AIM OF THE EXERCISE: Here is a block of records. Copy every one of them exactly.

Records contained in a dataset:
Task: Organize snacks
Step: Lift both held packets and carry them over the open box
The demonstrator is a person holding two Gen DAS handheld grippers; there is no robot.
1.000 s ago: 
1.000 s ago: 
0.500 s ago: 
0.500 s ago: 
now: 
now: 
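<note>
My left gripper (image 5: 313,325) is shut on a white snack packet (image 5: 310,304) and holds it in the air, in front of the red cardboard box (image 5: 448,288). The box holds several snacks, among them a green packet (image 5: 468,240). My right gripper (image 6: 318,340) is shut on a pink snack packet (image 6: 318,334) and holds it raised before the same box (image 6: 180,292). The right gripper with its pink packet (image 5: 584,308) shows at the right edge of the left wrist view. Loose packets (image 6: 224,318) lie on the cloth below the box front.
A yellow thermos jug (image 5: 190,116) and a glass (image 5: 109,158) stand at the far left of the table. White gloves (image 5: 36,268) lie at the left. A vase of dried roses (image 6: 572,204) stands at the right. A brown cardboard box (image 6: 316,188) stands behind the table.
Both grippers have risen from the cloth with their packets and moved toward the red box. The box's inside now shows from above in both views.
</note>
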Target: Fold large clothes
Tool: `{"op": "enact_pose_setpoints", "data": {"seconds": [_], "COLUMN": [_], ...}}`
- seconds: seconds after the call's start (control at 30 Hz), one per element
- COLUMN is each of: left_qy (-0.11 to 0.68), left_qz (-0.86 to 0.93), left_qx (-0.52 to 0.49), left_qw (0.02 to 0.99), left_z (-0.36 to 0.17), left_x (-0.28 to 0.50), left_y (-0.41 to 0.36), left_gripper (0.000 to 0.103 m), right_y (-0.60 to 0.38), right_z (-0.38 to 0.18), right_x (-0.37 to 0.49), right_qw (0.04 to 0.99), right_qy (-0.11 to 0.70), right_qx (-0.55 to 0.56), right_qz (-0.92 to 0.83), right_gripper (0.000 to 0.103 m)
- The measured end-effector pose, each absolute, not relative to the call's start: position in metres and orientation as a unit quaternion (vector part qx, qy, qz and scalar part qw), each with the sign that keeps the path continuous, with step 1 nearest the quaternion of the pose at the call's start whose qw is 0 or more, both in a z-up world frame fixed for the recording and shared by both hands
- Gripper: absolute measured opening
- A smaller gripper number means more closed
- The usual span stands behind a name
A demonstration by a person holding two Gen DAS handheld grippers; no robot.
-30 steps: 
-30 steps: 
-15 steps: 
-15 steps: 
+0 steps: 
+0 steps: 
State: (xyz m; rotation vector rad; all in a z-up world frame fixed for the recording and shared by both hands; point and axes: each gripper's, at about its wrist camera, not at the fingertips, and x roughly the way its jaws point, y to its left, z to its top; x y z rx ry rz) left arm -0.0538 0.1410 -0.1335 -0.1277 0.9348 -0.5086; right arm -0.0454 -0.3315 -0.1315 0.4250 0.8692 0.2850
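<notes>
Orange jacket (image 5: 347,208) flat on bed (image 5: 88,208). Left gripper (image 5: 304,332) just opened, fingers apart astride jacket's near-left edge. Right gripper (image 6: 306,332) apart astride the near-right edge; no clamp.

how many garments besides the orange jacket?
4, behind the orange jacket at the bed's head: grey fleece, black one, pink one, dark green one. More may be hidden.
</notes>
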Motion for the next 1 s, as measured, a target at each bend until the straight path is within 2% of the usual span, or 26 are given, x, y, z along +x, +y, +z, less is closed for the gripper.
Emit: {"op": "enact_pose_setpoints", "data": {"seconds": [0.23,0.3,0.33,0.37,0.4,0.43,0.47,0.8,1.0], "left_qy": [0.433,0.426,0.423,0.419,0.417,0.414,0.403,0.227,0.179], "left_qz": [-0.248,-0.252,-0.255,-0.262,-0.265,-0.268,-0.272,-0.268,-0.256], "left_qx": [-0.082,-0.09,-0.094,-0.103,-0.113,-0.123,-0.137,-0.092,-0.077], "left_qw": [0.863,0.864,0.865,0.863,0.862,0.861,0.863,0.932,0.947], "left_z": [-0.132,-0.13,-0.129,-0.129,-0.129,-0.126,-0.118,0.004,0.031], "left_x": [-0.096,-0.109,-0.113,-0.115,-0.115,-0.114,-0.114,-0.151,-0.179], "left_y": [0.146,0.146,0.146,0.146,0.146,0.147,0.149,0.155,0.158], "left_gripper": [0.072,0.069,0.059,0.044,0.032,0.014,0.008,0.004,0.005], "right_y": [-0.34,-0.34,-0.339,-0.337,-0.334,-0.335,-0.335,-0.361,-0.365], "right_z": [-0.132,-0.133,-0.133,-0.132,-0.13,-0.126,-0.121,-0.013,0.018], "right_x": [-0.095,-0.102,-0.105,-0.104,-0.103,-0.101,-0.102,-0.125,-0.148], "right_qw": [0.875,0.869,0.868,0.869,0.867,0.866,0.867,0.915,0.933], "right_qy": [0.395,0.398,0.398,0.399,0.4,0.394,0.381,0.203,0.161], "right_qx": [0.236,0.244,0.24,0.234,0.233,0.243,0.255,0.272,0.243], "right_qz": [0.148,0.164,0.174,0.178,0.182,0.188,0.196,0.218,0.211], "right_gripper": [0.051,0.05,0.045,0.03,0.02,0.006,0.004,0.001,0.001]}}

REPLY TO THE TASK:
Task: Organize snacks
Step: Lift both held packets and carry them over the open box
The demonstrator is a person holding two Gen DAS handheld grippers; there is no robot.
1.000 s ago: 
1.000 s ago: 
0.500 s ago: 
0.500 s ago: 
now: 
now: 
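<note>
My left gripper (image 5: 313,325) is shut on a white snack packet (image 5: 310,304) and holds it in the air, in front of the red cardboard box (image 5: 448,288). The box holds several snacks, among them a green packet (image 5: 468,240). My right gripper (image 6: 318,340) is shut on a pink snack packet (image 6: 318,334) and holds it raised before the same box (image 6: 180,292). The right gripper with its pink packet (image 5: 584,308) shows at the right edge of the left wrist view. Loose packets (image 6: 224,318) lie on the cloth below the box front.
A yellow thermos jug (image 5: 190,116) and a glass (image 5: 109,158) stand at the far left of the table. White gloves (image 5: 36,268) lie at the left. A vase of dried roses (image 6: 572,204) stands at the right. A brown cardboard box (image 6: 316,188) stands behind the table.
Both grippers have risen from the cloth with their packets and moved toward the red box. The box's inside now shows from above in both views.
</note>
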Target: Fold large clothes
Tool: `{"op": "enact_pose_setpoints", "data": {"seconds": [_], "COLUMN": [_], ...}}`
- seconds: seconds after the call's start (control at 30 Hz), one per element
- COLUMN is each of: left_qy (-0.11 to 0.68), left_qz (-0.86 to 0.93), left_qx (-0.52 to 0.49), left_qw (0.02 to 0.99), left_z (-0.36 to 0.17), left_x (-0.28 to 0.50), left_y (-0.41 to 0.36), left_gripper (0.000 to 0.103 m), right_y (-0.60 to 0.38), right_z (-0.38 to 0.18), right_x (-0.37 to 0.49), right_qw (0.04 to 0.99), right_qy (-0.11 to 0.70), right_qx (-0.55 to 0.56), right_qz (-0.92 to 0.83), right_gripper (0.000 to 0.103 m)
- The measured end-effector pose, each absolute, not relative to the call's start: position in metres and orientation as a unit quaternion (vector part qx, qy, qz and scalar part qw), each with the sign that keeps the path continuous, with step 1 nearest the quaternion of the pose at the call's start whose qw is 0 or more, both in a z-up world frame fixed for the recording and shared by both hands
- Gripper: absolute measured opening
- A smaller gripper number means more closed
- The usual span stands behind a name
A demonstration by a person holding two Gen DAS handheld grippers; no robot.
-30 steps: 
-30 steps: 
-15 steps: 
-15 steps: 
+0 steps: 
+0 steps: 
State: (xyz m; rotation vector rad; all in a z-up world frame fixed for the recording and shared by both hands; point and axes: each gripper's, at about its wrist camera, not at the fingertips, and x roughly the way its jaws point, y to its left, z to its top; x y z rx ry rz) left arm -0.0538 0.1410 -0.1335 -0.1277 0.9348 -0.5086; right arm -0.0454 -0.3315 -0.1315 0.4250 0.8692 0.2850
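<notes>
Orange jacket (image 5: 347,208) flat on bed (image 5: 88,208). Left gripper (image 5: 304,332) just opened, fingers apart astride jacket's near-left edge. Right gripper (image 6: 306,332) apart astride the near-right edge; no clamp.

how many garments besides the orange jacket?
4, behind the orange jacket at the bed's head: grey fleece, black one, pink one, dark green one. More may be hidden.
</notes>
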Motion for the next 1 s, as measured, a target at each bend until the straight path is within 2% of the usual span, or 26 are given, x, y, z along +x, +y, +z, less is closed for the gripper.
Emit: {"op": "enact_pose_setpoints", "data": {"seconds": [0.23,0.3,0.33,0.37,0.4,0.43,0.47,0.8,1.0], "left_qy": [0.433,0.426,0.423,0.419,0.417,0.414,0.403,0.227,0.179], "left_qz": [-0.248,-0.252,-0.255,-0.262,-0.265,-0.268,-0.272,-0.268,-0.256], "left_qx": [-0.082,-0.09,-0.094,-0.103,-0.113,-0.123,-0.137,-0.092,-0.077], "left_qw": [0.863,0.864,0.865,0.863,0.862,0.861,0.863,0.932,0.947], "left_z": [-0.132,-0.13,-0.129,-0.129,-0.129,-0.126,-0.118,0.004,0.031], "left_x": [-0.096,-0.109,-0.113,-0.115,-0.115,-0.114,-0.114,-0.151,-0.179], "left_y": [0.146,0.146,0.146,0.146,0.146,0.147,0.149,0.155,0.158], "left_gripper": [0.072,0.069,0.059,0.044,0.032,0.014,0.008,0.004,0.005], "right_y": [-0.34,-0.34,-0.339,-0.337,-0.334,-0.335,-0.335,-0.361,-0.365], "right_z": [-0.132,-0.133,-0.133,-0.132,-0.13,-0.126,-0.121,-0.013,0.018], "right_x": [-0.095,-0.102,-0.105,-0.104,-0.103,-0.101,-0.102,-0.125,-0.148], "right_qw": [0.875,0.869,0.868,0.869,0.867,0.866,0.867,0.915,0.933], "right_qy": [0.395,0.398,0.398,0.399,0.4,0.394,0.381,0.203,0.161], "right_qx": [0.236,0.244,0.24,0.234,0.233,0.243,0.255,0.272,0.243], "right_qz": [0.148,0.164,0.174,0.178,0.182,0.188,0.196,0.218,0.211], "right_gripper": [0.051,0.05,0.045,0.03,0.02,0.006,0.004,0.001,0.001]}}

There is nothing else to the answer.